### Exercise objective:
Reproduce the entire listing exactly. Leave the pictures out.

### Material provided:

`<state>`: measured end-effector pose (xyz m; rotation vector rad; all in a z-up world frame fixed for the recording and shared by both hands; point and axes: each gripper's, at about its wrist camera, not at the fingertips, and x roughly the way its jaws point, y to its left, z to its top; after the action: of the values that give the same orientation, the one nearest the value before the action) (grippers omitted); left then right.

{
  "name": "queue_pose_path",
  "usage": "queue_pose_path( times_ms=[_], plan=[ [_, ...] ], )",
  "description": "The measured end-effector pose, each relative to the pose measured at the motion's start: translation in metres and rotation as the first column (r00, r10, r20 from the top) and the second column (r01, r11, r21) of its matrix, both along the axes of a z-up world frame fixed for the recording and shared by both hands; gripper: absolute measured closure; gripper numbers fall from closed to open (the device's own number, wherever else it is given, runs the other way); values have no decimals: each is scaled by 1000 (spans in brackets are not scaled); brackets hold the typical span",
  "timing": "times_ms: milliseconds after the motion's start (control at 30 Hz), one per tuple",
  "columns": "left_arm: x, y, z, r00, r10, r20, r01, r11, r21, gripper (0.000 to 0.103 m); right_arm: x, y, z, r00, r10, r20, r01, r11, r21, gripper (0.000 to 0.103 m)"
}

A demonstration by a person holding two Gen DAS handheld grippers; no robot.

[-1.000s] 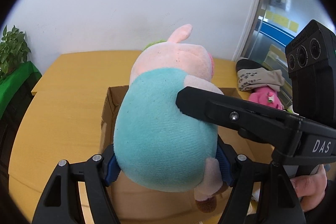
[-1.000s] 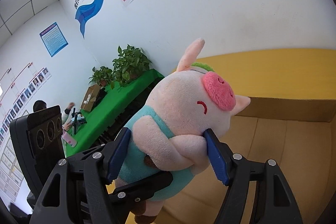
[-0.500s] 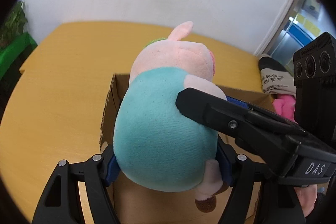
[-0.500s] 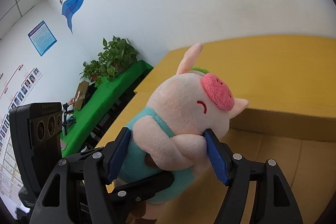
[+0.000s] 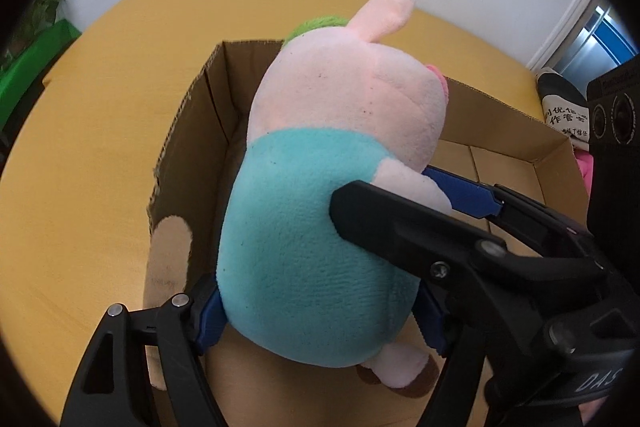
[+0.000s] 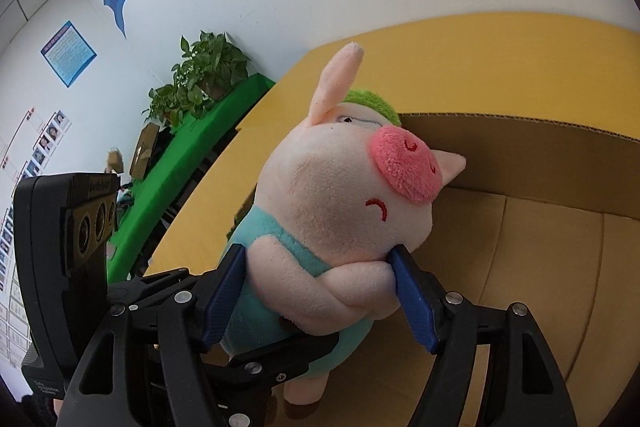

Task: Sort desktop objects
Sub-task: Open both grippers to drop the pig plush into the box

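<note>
A: Now that the pig [image 5: 320,227] sits lower over the box [image 5: 520,143] than a second ago, what holds it?

B: Both grippers: left [image 5: 316,319] jaws, just eased wider, grip its body; right [image 6: 316,295] jaws clamp its arm. Next comes release, probably.

The plush pig [image 5: 316,227] hangs over the open cardboard box [image 5: 188,131], which stands on the table [image 5: 80,155]. The left gripper [image 5: 320,319] clasps the pig's lower body from either side; the right gripper [image 6: 316,291] comes in from the pig's right — its pads at the arms and chin. Beyond the box's far right corner lies a folded cloth item [image 5: 560,107]. Left of the table stand potted plants [image 6: 200,75] on a lower bench.
</note>
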<state>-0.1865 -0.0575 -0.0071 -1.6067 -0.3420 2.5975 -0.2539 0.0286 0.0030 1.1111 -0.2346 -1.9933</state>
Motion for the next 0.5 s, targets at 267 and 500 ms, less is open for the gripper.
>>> queue_pose_path(
  times_ms=[267, 500],
  plan=[
    [18, -14, 12, 1000, 17, 13, -17, 1000, -5, 21, -2, 0, -3, 997, -9, 75, 11, 999, -31, 17],
    [95, -23, 103, 962, 32, -273, -68, 990, -124, 17, 70, 40, 88, 987, -16, -158, 2, 996, -86, 0]
  ],
)
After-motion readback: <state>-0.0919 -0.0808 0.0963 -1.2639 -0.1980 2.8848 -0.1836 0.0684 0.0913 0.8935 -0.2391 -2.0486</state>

### Solution:
`<state>`: measured end-effector pose (xyz m; rotation vector rad; all in a z-up world frame fixed for the recording and shared by both hands; point and axes: each gripper's, at about its wrist camera, not at the fingertips, and x roughly the way its jaws point, y to its left, z to its top; after the action: of the values that give the same orientation, the one nearest the value before the action) (grippers omitted); left then right.

{
  "name": "queue_pose_path",
  "usage": "queue_pose_path( times_ms=[_], plan=[ [_, ...] ], )",
  "description": "The measured end-effector pose, each relative to the pose measured at the motion's start: translation in metres and rotation as the first column (r00, r10, r20 from the top) and the second column (r01, r11, r21) of its matrix, both along the axes of a z-up world frame fixed for the recording and shared by both hands; gripper: absolute measured closure; gripper numbers fall from closed to open (the device's own number, wherever else it is given, runs the other way); values have no decimals: each is scaled by 1000 (spans in brackets are not scaled); brackets hold the typical span",
  "timing": "times_ms: milliseconds after the motion's start (control at 30 Hz), one per tuple",
  "columns": "left_arm: x, y, z, r00, r10, r20, r01, r11, r21, gripper (0.000 to 0.103 m); right_arm: x, y, z, r00, r10, r20, r01, r11, r21, gripper (0.000 to 0.103 m)"
}

A demonstration by a person holding two Gen DAS handheld grippers; no robot.

[-1.000s] 
[-1.000s] 
[-0.500s] 
[-0.500s] 
[+0.000s] 
[+0.000s] 

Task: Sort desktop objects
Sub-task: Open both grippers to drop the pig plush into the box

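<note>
A: Now that the pig [image 5: 320,227] sits lower over the box [image 5: 520,143] than a second ago, what holds it?

B: Both grippers: left [image 5: 316,319] jaws, just eased wider, grip its body; right [image 6: 316,295] jaws clamp its arm. Next comes release, probably.

The plush pig [image 5: 316,227] hangs over the open cardboard box [image 5: 188,131], which stands on the table [image 5: 80,155]. The left gripper [image 5: 320,319] clasps the pig's lower body from either side; the right gripper [image 6: 316,291] comes in from the pig's right — its pads at the arms and chin. Beyond the box's far right corner lies a folded cloth item [image 5: 560,107]. Left of the table stand potted plants [image 6: 200,75] on a lower bench.
</note>
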<state>-0.1865 -0.0575 -0.0071 -1.6067 -0.3420 2.5975 -0.2539 0.0286 0.0030 1.1111 -0.2346 -1.9933</state>
Motion for the next 0.5 s, targets at 267 and 500 ms, less is open for the gripper.
>>> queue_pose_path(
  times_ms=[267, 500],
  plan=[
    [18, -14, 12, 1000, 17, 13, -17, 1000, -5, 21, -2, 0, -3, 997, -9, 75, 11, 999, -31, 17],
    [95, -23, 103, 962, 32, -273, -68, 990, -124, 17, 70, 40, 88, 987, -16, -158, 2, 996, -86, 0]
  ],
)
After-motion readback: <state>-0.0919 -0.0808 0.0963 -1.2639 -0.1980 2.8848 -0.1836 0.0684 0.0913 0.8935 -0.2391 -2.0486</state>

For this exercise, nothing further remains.